Creating a Unique Identity: The Foundation of Duke Basketball

Randy Dunson [Note: Please direct comments, suggestions, etc. to @RandyDunson.]

Arguably, no team has been more indicative of this college basketball season’s turbulence than defending national champion Duke.

Looking back, there was the stretch for The Blue Devils’ that included the emotional highs of beating legit title contenders Virginia and North Carolina by a combined two points, followed by the letdown of losing 71-64 at Louisville. The NCAA Tournament ends a marathon of a season that also included a taxing spring to the finish, which was a grueling schedule to say the least. Duke’s ability to shake off fatigue in short stretches like those is paramount in the coming days.

In his illustrious career, Duke’s Mike Krzyzewski coached five teams to national championships, each with their own identities. Should the 2015-’16 Blue Devils reach college basketball’s mountaintop, a distinct possibility despite the ups-and-downs of a 20-7 mark, they’ll have traversed their own, unique path.

“It’s a different Duke team than last year,” Krzyzewski noted during that stretch. “There is no Laettner, or Reddick, or Hill but it’s a damn good Duke team…It’s a team that fights like hell together. I’m proud of that, I love coaching this team and that’s why, when we lose I’m really disappointed.”

Based strictly on record and consistency, the immediate comparison to draw between this Duke and past title winners is the 2009-’10 squad. That team dropped a handful of January games in the same vein as this year’s bunch, but followed it with a torrid run in February, which spilled into March.
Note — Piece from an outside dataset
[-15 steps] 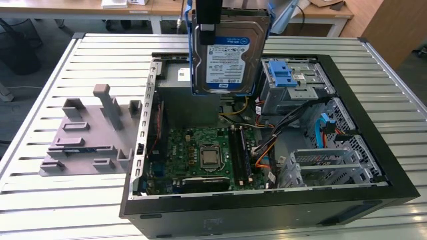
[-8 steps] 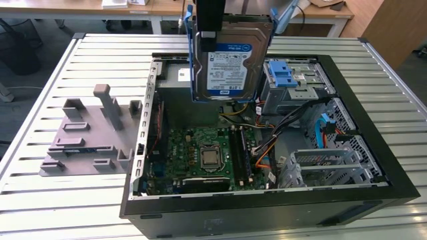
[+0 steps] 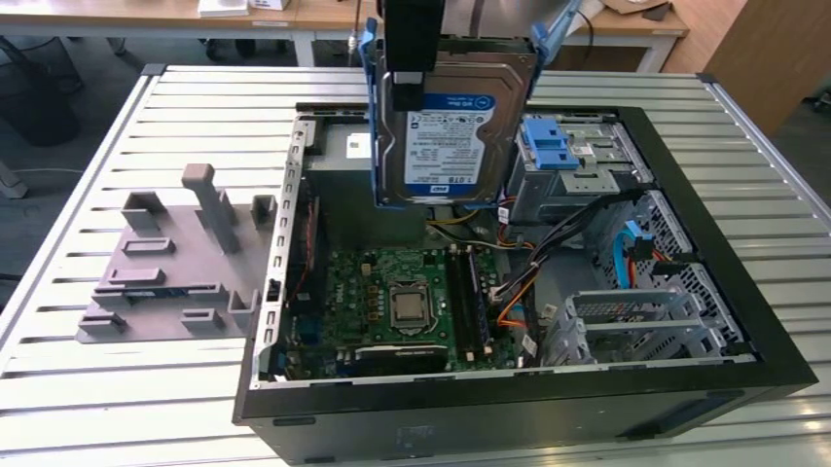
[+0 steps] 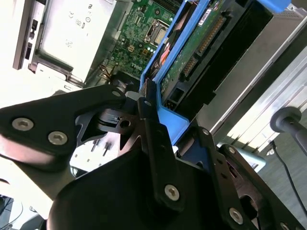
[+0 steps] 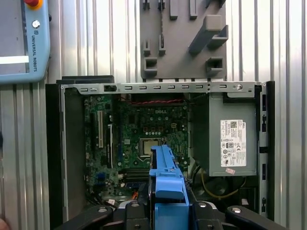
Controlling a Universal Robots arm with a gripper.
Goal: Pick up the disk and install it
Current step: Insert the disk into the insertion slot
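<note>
Disk [image 3: 449,126]: a silver hard drive with a white-and-blue label, held upright in the air above the open computer case [image 3: 727,292], touching nothing below it.
Bracket: a blue plastic bracket [image 3: 377,97] frames the disk along its edges. In the first wrist view it juts out as a blue tongue [image 5: 165,179] over the motherboard.
Gripper [image 4: 144,103]: black fingers are closed on the top edge of the bracket and carry the disk. In the second wrist view the pinch on the blue plastic shows plainly.
Position over case: in the exterior view the disk hangs above the back part of the case, over the motherboard [image 3: 403,292] and just to the exterior view's left of the drive cage [image 3: 565,146].
Drive cage: grey metal with a blue latch, sitting inside the case. Whether its slot is free cannot be told.
Holder block [image 3: 169,263]: a grey plastic block of slots and posts on the slatted metal table [image 3: 78,389], well apart from the disk and with no drive in it.
Done, as judged: the pick-up is complete, since the disk is off every surface and in the grip.
Left, as judged: the install is not yet done. The disk is not in the cage or touching any part of the case.
</note>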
On its face, there are also undeniable similarities between this Duke team and last year in that both featured freshmen as prominent contributors, working in tandem with veteran leaders. However, while Brandon Ingram is developing into a budding superstar, and Derryk Thornton and Luke Kennard are invaluable assets, neither is as lauded nationally as last season’s freshman cornerstones, Justise Winslow and Jahlil Okafor.
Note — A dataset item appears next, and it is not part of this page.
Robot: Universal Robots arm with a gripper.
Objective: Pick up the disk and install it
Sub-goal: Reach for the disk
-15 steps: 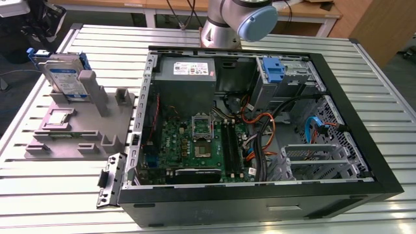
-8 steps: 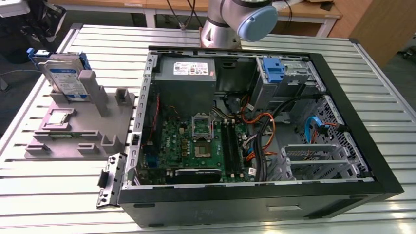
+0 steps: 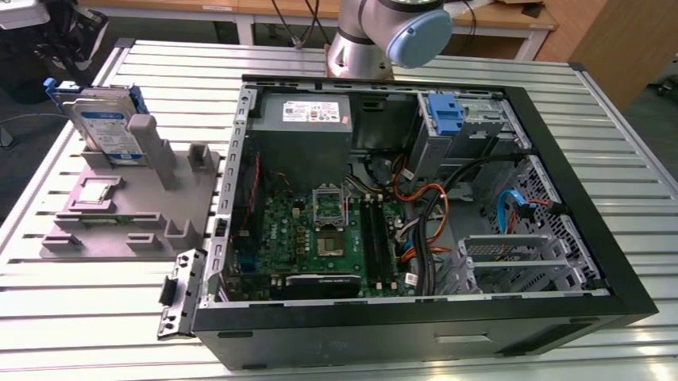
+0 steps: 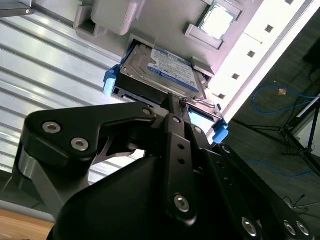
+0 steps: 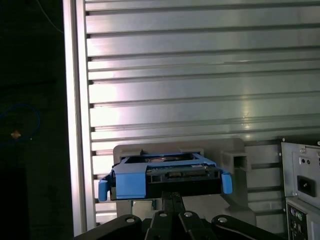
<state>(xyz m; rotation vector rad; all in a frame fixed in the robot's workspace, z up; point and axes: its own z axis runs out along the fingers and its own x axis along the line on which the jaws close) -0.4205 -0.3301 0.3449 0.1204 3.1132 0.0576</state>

Guard Grayson Allen has quickly broken out as a scoring threat in the vein of Reddick, and unlike Reddick, Allen has a national championship ring.

Allen’s maturation from spark plug as the No. 8 option a season ago, to the engine driving Duke’s offense this campaign keeps the Blue Devils in title contention. But the starkest contrast between this Duke team and last is that the 2015-’16 version lacks a 2014-’15 Grayson Allen.

There is no dependable option that deep on the bench; there is virtually no option on the bench, period, and that became readily evident in the losses in the finishing sprint during the regular season. Referring back to the pivotal Louisville loss, the Cardinals were the third in a weeklong run of games against Top 15-caliber competition, and the fatigue from running a seven-man rotation caught up with the Blue Devils.

Amile Jefferson’s injury early in the season shortened both Duke’s bench, as well as its floor presence. Marshall Plumlee is the only body Duke regularly has in the post, and it is much different from putting Okafor on the block. Plumlee is more reminiscent of Brian Zoubek, the unspectacular but undeniably important center of the 2010 Duke title team.

Duke needs Plumlee to provide the effort on the boards and manning the paint defensively, Zoubek brought for that championship run. A consistent defensive presence in the lane is of particularly importance now, because this team is uncharacteristically bad on that side of the ball.

There is no one like Winslow on this roster, who last season was arguably the best on-ball defender in college basketball. As a result, Duke checks in at No. 111 nationally in adjusted defensive efficiency, per

That attitude Krzyzewski describes of “fight[ing] like hell together” must manifest on the defensive end. No Duke squad has ever had to prove itself on defense quite like this bunch, but if it does so, the 2015-’16 Blue Devils will stand with Coach K’s five other championship squads.